Życzę Ci, żebyś nie musiała jej więcej spotykać, ale jeśli się to zdarzy to bym się nie hamował z tym oblewaniem jej na Twoim miejscu — uznał, ale bez jakiegoś większego przekonania. Nie mógł w to teraz wkładać zbyt dużo energii. Poza tym, nawet jak go nikt nie dźgał wielokrotnie igłą to był beznadziejny w porady. — Ale potem najlepiej by było jakbyś szybko uciekła — zastanowił się na głos. Chyba głównie po to, żeby mówić i skupiać się na czymś innym, bo tak na serio nie proponował Amalthei oblewania ludzi napojami i spierdalania ile sił w nogach. Nie mogła go w tym momencie brać na poważnie. Był lekko pijany, oszołomiony po walce i dość mocno cierpiał podczas tego zszywania. Za które był też niesamowicie wdzięczny i nigdy by nie określił kobiety mianem rozpuszczonej paniusi, która myśli tylko o swoim tyłku. Zajmowała się nim bez narzekania, bez słowa skargi na to, że z własnej woli dał się poharatać paznokciami i miał zamiar wracać na ring w przyszłości, jak tylko jego rana się zagoi. A może chwilę przed tym, w zależności od tego czy coś, a raczej ktoś, go tam nie popchnie. Wypił do końca szklankę, czując ulgę, kiedy chłodny napój popłynął po jego gardle, a po chwili rozgrzał wnętrzności. Zmęczenie coraz bardziej dawało mu się we znaki, obniżając jego próg bólu, ale jednocześnie trochę otumaniając. To drugie mogło być w sumie zasługą alkoholu, który pił.
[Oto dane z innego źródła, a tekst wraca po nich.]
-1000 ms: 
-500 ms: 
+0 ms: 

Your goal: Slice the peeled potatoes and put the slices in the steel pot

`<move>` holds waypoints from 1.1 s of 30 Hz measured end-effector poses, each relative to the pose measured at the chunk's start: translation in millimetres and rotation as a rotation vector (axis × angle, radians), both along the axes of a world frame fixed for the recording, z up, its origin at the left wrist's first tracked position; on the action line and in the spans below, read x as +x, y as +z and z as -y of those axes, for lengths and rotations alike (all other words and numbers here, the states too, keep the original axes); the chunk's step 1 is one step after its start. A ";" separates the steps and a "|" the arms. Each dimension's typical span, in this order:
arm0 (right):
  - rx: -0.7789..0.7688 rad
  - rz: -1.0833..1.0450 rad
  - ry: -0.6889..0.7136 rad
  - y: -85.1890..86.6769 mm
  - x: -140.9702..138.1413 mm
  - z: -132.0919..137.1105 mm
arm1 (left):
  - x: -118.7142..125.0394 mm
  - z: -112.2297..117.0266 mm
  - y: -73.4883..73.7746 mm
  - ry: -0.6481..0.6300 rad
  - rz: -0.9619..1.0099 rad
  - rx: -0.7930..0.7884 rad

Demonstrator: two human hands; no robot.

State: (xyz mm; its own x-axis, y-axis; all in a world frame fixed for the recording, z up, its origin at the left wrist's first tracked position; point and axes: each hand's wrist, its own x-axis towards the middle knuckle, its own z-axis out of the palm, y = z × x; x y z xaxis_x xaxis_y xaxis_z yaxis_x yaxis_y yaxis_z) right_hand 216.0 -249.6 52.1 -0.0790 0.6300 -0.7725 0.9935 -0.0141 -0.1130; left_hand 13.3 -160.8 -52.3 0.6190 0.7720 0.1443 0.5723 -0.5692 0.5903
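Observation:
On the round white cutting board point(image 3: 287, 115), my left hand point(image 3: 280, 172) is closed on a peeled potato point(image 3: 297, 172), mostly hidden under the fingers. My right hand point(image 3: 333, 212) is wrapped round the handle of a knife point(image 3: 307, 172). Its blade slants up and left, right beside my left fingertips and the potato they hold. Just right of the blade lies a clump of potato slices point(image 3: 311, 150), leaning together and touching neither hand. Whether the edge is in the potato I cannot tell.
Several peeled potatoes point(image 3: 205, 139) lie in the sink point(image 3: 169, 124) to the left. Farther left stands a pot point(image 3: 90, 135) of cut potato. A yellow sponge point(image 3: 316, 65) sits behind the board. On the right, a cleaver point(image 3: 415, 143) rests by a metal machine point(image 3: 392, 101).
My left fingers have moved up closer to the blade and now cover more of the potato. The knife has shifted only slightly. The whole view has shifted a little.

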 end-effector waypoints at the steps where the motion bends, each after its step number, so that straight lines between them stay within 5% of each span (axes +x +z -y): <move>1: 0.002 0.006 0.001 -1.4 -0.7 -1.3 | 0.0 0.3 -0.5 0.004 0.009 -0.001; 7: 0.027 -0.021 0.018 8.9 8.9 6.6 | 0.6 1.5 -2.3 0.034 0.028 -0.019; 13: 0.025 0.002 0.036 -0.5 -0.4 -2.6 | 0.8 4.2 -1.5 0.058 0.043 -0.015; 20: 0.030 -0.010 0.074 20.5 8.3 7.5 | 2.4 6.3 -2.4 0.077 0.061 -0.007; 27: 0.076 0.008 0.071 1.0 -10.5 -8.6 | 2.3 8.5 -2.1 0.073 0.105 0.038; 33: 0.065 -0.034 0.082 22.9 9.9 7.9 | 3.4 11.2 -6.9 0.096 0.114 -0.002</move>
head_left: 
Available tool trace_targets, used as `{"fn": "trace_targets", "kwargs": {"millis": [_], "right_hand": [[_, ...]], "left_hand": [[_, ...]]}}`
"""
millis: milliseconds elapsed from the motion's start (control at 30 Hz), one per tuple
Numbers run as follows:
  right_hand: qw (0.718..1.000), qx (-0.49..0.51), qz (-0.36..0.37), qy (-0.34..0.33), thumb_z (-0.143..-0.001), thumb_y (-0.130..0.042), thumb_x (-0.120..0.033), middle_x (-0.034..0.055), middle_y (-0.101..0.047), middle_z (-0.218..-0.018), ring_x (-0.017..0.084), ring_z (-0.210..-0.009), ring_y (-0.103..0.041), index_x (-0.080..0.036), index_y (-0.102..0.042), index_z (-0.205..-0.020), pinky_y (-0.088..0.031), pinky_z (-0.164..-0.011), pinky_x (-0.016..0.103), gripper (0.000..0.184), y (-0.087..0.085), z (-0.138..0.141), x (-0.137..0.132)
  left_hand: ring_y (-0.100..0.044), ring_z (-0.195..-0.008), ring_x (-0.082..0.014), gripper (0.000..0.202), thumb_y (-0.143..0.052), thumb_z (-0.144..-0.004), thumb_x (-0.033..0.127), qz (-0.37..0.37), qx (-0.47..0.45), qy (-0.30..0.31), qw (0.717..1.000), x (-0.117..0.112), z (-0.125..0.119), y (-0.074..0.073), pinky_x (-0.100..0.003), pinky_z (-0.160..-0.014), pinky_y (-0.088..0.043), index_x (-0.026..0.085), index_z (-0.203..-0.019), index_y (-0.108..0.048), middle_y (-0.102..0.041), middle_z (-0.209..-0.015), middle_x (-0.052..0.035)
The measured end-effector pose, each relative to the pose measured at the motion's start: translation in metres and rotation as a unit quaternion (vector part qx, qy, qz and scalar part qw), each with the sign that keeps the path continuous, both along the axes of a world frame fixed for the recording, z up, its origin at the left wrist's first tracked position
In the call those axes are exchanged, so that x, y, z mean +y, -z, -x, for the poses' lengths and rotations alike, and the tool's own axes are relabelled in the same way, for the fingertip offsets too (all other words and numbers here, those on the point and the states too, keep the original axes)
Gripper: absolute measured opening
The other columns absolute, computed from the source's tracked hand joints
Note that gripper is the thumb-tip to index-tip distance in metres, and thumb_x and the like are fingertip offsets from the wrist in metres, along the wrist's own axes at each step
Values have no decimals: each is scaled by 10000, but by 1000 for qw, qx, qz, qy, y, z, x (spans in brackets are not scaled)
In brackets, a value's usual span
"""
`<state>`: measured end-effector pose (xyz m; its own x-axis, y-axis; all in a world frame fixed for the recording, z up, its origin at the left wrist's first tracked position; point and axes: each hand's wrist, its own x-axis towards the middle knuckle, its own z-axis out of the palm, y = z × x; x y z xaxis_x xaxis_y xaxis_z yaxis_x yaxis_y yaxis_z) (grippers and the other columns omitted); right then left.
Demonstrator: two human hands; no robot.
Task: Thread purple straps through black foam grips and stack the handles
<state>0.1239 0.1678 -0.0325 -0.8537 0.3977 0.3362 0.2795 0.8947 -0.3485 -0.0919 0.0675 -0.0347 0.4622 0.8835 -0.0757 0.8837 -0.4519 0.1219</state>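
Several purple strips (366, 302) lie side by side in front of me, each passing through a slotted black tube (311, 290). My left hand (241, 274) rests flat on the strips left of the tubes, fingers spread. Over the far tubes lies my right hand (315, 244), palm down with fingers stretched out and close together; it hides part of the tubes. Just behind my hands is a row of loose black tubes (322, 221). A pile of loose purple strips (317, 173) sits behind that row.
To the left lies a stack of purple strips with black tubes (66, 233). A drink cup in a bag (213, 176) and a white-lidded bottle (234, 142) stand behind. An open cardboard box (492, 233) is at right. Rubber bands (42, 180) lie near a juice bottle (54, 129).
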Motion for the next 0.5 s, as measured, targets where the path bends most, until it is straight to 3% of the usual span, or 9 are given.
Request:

Ale Ty razem ze mną, prawda? — upewnił się, bo inaczej nie chciał tego robić. Nie tylko dlatego, że wówczas najprawdopodobniej by spadł z łóżka i zerwał szwy, nad którymi Thea tak pieczołowicie pracowała. — Skoro jesteśmy już blisko końca to miejmy to za sobą — uznał i z powrotem ułożył się tak, żeby mogła kontynuować swoją pracę. Kiedy po pewnym czasie, który mógł być zarówno minutą, jak i godziną w odbiorze Flynna, oznajmiła, że gotowe, spojrzał w dół by zobaczyć jak zakrywa szwy świeżym opatrunkiem. — Dziękuję, jesteś bardzo dobrą pielęgniarką — powiedział jej i nachylił się, żeby pocałować ją w skroń. — Ale nie będę Cię polecał innym, wolę Cię zachować tylko dla siebie — dodał żartobliwie, choć w zasadzie była to sama prawda. Zabezieczyli gazę workiem na śmieci przyklejonym srebrną taśmą, żeby mógł wziąć prysznic, a potem zalegli obydwoje w jego niezbyt dużym łóżku, w którym musieli się przytulać, żeby się zmieścić.